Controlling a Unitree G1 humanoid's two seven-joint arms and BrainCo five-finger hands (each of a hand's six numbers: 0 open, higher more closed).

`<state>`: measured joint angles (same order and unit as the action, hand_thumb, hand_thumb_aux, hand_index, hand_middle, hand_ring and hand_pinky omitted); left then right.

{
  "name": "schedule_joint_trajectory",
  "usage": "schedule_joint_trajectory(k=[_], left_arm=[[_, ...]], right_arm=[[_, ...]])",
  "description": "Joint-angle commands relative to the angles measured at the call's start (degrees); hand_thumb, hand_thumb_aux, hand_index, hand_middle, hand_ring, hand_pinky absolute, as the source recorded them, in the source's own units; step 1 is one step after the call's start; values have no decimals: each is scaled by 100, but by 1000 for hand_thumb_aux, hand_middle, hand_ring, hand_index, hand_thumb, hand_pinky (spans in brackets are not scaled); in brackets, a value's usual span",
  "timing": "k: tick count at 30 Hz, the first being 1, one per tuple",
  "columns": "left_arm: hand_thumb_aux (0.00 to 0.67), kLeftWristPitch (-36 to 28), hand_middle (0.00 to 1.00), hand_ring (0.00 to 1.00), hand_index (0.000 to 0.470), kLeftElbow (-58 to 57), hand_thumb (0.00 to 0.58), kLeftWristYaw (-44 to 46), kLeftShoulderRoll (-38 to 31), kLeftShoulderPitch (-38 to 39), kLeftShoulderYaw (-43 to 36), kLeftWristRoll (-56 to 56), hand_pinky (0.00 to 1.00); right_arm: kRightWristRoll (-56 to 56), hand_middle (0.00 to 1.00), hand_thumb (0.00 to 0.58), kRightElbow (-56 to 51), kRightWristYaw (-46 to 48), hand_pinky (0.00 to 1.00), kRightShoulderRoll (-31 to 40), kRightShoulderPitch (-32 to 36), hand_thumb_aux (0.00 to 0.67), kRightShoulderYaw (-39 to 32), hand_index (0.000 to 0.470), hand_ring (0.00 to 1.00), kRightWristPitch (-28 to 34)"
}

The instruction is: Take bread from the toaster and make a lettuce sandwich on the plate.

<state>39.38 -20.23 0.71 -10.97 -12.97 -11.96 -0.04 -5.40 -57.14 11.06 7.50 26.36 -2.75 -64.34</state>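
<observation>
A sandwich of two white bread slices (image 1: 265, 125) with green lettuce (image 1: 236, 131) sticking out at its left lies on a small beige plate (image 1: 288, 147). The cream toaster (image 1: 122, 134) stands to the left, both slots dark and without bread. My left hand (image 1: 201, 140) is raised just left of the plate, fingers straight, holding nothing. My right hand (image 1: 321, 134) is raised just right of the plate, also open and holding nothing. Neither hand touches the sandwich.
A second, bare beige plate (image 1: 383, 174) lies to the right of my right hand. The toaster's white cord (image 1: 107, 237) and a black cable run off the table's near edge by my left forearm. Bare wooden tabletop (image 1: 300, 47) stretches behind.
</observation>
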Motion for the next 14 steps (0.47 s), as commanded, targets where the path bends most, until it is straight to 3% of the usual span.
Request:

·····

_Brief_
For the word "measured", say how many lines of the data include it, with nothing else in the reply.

_Response area_
2